Start of Dataset extract
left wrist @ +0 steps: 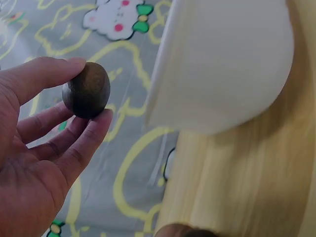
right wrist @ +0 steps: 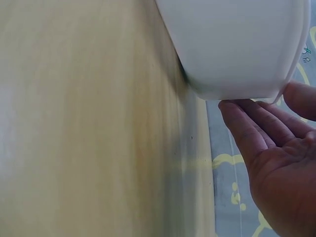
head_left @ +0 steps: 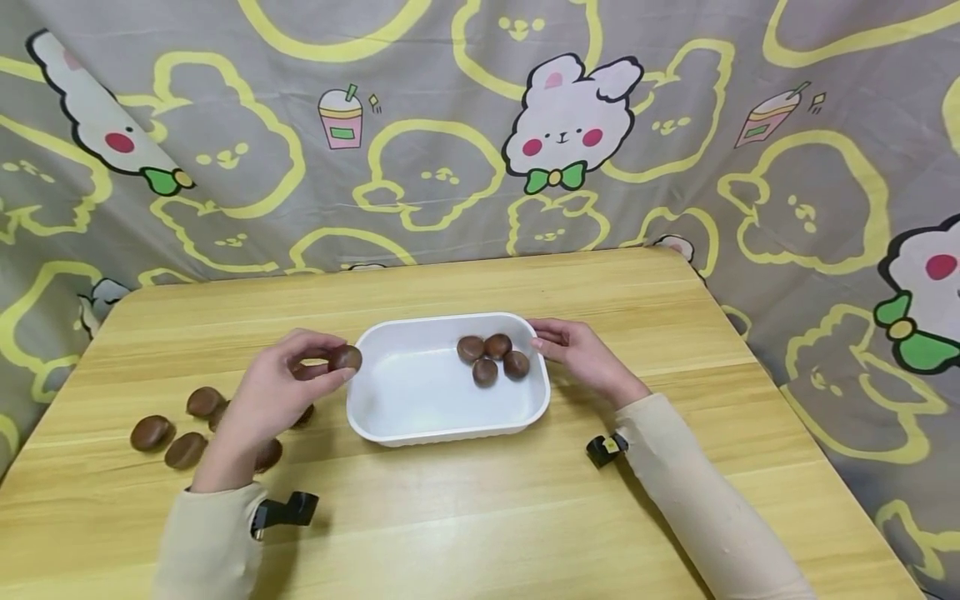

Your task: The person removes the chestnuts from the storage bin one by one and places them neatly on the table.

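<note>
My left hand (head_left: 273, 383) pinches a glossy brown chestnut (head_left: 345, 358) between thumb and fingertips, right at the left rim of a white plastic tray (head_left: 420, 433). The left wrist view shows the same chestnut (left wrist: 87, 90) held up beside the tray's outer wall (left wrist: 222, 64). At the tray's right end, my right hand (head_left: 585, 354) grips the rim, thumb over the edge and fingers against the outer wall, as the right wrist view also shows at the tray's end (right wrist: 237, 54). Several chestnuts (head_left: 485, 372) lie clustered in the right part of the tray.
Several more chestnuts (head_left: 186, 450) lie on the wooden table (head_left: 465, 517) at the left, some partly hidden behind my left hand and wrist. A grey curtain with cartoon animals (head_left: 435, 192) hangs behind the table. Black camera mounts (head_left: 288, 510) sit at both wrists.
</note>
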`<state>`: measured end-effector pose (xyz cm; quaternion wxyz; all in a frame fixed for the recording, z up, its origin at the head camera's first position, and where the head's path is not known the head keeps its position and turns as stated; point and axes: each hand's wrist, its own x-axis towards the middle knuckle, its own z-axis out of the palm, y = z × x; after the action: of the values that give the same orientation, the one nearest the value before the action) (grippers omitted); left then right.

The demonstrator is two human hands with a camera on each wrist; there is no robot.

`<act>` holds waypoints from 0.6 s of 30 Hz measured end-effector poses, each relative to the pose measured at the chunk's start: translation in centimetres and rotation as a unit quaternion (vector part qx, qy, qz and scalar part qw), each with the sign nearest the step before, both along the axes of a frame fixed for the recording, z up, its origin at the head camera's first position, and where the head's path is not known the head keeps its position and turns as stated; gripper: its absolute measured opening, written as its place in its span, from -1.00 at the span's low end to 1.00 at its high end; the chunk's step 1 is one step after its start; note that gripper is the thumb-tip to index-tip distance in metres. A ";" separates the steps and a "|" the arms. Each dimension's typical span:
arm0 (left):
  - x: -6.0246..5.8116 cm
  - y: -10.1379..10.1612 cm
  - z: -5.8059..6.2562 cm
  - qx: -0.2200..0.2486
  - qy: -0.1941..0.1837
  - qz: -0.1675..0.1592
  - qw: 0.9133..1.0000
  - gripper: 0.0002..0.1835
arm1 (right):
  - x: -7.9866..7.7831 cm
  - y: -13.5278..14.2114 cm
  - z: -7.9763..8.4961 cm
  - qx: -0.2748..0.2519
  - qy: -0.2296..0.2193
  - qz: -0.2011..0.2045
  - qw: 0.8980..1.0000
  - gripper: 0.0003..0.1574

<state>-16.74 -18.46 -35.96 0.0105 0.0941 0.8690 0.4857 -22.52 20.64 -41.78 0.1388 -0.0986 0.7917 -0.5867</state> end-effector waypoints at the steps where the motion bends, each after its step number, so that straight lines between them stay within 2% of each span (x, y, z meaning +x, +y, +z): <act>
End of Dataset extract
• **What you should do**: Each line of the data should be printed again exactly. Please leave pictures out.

• **Expected answer**:
left wrist @ +0 steps: 
right wrist @ +0 steps: 
head_left @ +0 steps: 

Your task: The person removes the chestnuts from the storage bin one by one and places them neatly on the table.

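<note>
My left hand (head_left: 273, 383) pinches a glossy brown chestnut (head_left: 345, 358) between thumb and fingertips, right at the left rim of a white plastic tray (head_left: 420, 433). The left wrist view shows the same chestnut (left wrist: 87, 90) held up beside the tray's outer wall (left wrist: 222, 64). At the tray's right end, my right hand (head_left: 585, 354) grips the rim, thumb over the edge and fingers against the outer wall, as the right wrist view also shows at the tray's end (right wrist: 237, 54). Several chestnuts (head_left: 485, 372) lie clustered in the right part of the tray.
Several more chestnuts (head_left: 186, 450) lie on the wooden table (head_left: 465, 517) at the left, some partly hidden behind my left hand and wrist. A grey curtain with cartoon animals (head_left: 435, 192) hangs behind the table. Black camera mounts (head_left: 288, 510) sit at both wrists.
</note>
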`<state>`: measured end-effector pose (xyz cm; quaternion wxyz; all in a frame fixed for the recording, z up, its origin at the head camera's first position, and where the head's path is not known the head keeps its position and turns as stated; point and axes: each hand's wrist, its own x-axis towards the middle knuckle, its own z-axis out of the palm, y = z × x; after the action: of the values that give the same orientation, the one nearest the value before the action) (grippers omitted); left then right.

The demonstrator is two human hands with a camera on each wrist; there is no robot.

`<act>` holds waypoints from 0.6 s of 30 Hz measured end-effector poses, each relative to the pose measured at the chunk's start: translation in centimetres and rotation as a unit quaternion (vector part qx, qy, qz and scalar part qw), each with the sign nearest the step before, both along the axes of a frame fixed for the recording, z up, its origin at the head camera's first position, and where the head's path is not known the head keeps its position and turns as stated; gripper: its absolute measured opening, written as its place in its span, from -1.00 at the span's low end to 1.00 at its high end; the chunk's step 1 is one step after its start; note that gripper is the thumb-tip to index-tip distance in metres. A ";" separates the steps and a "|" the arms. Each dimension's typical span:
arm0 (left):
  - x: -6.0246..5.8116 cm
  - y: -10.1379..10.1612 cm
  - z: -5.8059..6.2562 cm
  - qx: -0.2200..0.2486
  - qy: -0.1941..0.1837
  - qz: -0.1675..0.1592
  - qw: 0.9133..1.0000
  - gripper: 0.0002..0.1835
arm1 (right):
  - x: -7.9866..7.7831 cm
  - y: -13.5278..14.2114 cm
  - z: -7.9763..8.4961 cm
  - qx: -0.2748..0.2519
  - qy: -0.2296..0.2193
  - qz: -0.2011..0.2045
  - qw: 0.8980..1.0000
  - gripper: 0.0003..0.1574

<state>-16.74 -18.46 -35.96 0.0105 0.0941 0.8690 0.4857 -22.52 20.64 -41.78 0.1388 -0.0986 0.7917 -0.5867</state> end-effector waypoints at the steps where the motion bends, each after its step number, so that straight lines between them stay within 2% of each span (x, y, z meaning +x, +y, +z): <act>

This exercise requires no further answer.